Nessa opção de luxo, a capacidade de transporte caía para sete pessoas devido à segunda fileira reservada para dois. Assim, o espaço total era de sete contra oito passageiros da Standard.

Na parte externa, a distinção da Carat se reservava às calotas totais plásticas, lentes dos piscas dianteiros na cor cristal, lanternas traseiras fumê, janela traseira esquerda corrediça e vidros verdes com o para-brisa sendo degradê.

Entre as cores exclusivas, a edição de luxo podia ser comprada nos tons vermelho Clássico, azul Atlanta e verde Java. O branco Geada também estava disponível no catálogo.
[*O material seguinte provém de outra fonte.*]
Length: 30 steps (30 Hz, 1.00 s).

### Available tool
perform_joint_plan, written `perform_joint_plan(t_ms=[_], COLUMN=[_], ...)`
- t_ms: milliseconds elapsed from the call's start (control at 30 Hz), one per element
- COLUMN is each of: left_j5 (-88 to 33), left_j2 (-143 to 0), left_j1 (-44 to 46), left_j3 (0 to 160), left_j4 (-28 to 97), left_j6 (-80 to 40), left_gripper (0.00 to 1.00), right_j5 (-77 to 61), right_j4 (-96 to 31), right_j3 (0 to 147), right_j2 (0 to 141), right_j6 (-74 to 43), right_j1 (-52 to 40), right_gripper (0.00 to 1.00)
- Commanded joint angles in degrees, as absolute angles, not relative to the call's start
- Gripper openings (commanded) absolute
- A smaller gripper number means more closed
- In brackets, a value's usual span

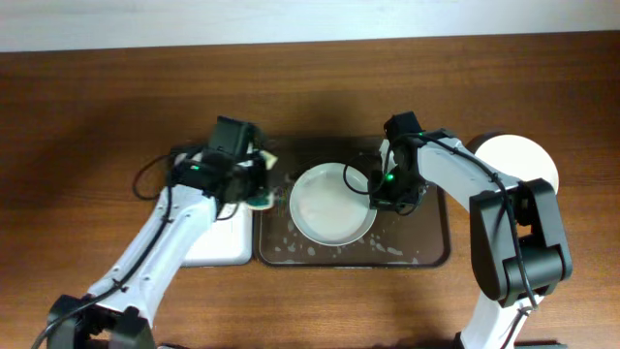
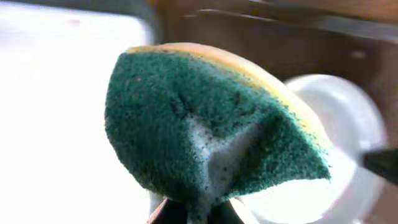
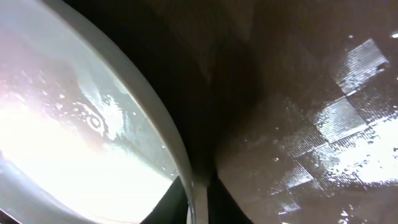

Em 2005, a VW marcava a chegada da Kombi Série Prata, edição limitada de apenas 200 exemplares – todas pintadas na cor prata Light – que marcava o último modelo com propulsor boxer refrigerado a ar.

Entre as exclusividades dessa série, havia parachoques, aros de faróis, maçanetas de porta pintados de cinza, vidros verdes e parabrisa degradê, desembaçador traseiro, piscas dianteiros brancos e lanternas traseiras fumê, forração de bancos diferenciada e janela traseira esquerda corrediça.

Volkswagen Kombi 2014
Volkswagen Kombi vem com itens exclusivos, com a pintura de dois tons e os adesivos na carroceria
 Imagem: Divulgação

Em 2006, a Kombi trocou o antigo motor 1.6 de quatro cilindros opostos (boxer) arrefecido a ar pelo 1.4 de quatro cilindros em linha refrigerado a água da família EA111. Era o mesmo da dupla Fox e Polo para exportação, mas adaptado para a nossa tecnologia flexível. 

Na Kombi, a potência conseguida foi de 80 cv no etanol e 78 cv com gasolina, enquanto que o torque ficou em 12,7 kgfm (etanol) e 12,5 kgfm (gasolina). A transmissão, por sua vez, mantinha a disposição manual de quatro marchas.

Foi em 2007 que veio a série especial Edição 50 anos, de apenas 50 unidades. Além da pintura saia e blusa vermelha e branca, ela trazia logotipos, lanternas fumê e lentes de luzes de direção translúcidas, vidros verdes com janela lateral deslizante e para-brisa degradê. 
Por dentro, bancos em tecido, desembaçador traseiro e uma plaqueta em alumínio com a numeração da unidade colada no centro do painel completavam o pacote da exclusividade.

Por fim, encerrando a jornada da Kombi no Brasil, em 2013, ela se despediu da linha de montagem da Volkswagen, em São Bernardo do Campo, SP, com a série especial Last Edition, inicialmente com 600 unidades e, mais tarde, mais 600. O utiltário deixou de ser vendido em razão da obrigatoriedade da inclusão dos freios ABS e do airbag duplo frontal para todos os veículos nacionais. O defasado projeto – atrelado ao alto custo para adaptação dos itens – impossibilitou uma vida ainda mais longa ao utilitário.